Your instructions:
Tell how many lines of the data below have the string "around" in them. Say nothing more.

Supplied records:

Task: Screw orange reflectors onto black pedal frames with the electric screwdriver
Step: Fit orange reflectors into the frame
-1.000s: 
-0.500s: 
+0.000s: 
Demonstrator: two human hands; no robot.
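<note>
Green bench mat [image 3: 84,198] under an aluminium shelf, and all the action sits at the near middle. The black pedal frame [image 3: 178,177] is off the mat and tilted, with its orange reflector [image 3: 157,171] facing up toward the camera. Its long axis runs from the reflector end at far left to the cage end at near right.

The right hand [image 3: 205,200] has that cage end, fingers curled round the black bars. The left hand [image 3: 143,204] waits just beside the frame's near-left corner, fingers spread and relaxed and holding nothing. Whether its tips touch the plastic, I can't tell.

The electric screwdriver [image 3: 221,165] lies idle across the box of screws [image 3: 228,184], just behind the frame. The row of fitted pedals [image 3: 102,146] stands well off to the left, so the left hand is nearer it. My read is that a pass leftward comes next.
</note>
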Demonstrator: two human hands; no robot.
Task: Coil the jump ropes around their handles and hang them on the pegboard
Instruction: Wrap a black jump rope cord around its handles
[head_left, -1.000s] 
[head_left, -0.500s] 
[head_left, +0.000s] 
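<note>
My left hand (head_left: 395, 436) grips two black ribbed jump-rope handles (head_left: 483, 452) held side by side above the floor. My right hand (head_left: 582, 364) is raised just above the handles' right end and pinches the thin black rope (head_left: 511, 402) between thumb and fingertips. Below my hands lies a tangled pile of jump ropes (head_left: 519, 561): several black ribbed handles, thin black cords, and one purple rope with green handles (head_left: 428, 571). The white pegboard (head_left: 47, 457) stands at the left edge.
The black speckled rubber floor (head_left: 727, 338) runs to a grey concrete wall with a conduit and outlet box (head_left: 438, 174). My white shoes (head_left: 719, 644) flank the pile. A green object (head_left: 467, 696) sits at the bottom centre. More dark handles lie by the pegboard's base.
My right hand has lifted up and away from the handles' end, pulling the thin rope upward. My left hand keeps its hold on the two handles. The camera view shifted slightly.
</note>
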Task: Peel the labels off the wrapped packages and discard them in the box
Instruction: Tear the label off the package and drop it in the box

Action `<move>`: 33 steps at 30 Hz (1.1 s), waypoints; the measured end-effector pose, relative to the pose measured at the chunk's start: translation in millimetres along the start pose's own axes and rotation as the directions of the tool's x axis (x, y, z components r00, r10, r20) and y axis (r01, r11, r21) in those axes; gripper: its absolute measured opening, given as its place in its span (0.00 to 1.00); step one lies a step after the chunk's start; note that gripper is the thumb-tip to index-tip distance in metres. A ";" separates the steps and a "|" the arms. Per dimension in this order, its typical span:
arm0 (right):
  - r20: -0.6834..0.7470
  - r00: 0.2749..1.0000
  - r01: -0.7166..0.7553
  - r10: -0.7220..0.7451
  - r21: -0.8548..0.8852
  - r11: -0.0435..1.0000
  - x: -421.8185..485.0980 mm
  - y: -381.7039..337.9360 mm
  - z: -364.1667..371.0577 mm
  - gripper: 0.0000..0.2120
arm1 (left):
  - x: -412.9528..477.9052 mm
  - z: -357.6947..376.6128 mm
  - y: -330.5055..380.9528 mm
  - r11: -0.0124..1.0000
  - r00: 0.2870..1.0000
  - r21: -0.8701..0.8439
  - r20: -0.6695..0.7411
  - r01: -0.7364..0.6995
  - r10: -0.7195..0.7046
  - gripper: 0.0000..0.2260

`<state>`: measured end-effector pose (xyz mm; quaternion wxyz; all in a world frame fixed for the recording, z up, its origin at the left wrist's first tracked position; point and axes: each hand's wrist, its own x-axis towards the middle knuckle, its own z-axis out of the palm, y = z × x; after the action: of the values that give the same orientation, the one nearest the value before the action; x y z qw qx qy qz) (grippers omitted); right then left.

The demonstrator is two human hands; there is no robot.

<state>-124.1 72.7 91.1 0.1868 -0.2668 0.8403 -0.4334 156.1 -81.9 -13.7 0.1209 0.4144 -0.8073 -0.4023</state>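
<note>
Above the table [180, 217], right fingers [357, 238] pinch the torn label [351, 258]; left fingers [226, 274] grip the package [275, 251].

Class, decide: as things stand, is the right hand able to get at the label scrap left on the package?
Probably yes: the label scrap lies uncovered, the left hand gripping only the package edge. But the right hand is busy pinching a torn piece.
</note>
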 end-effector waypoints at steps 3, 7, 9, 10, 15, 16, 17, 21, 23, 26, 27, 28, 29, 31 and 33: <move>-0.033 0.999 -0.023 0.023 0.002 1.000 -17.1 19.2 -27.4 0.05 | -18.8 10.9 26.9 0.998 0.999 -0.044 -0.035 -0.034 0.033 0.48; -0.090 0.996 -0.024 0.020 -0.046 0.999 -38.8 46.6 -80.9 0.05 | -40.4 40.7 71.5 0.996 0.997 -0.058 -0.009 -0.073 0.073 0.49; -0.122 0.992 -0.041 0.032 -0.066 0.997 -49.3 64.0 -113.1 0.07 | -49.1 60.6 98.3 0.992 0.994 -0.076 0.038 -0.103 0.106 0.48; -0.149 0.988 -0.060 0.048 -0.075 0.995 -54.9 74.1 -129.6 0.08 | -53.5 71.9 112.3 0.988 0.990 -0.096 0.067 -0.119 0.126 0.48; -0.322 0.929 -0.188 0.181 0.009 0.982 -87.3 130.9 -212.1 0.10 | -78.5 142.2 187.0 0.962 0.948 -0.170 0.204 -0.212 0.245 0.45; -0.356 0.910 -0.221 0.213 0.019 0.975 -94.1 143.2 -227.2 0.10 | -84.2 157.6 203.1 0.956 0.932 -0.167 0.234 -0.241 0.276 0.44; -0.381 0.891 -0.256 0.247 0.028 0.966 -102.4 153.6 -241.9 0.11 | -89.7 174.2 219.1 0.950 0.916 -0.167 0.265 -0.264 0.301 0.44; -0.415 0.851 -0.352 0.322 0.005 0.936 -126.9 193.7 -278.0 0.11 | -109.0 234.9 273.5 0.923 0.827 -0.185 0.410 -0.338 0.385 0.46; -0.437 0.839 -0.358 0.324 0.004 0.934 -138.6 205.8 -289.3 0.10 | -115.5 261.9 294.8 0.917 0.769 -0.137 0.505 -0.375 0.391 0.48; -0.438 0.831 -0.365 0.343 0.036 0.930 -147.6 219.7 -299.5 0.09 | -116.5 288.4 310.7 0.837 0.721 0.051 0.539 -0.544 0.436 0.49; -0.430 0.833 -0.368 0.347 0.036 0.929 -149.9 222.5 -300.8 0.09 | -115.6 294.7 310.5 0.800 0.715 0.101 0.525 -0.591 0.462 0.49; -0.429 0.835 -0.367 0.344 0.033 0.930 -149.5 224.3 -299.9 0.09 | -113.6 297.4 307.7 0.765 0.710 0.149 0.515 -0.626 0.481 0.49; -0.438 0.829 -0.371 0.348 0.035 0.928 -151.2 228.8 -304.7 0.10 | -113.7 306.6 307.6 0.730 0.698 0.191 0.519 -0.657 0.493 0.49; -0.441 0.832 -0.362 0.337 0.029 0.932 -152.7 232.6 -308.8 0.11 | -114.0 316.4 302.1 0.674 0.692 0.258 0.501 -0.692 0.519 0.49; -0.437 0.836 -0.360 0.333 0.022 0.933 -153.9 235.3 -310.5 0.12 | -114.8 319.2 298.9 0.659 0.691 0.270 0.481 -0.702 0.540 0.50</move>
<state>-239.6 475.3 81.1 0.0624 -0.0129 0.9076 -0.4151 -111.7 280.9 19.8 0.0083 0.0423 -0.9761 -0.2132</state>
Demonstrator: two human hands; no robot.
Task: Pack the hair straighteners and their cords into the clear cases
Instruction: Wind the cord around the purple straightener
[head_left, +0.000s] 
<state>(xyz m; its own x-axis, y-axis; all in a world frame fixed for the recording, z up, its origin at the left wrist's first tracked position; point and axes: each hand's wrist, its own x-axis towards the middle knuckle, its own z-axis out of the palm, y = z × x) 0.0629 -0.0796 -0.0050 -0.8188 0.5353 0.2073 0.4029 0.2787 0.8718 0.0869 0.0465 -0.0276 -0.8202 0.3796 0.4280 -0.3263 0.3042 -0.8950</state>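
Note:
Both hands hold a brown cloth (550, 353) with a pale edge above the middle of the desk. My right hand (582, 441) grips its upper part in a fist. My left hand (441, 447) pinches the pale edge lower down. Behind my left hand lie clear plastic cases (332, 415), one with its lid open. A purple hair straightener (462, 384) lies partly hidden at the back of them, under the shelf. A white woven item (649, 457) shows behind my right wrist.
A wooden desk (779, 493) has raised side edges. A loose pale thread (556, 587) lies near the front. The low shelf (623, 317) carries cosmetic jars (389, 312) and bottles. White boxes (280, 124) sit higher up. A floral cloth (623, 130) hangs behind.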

Result of the task:
3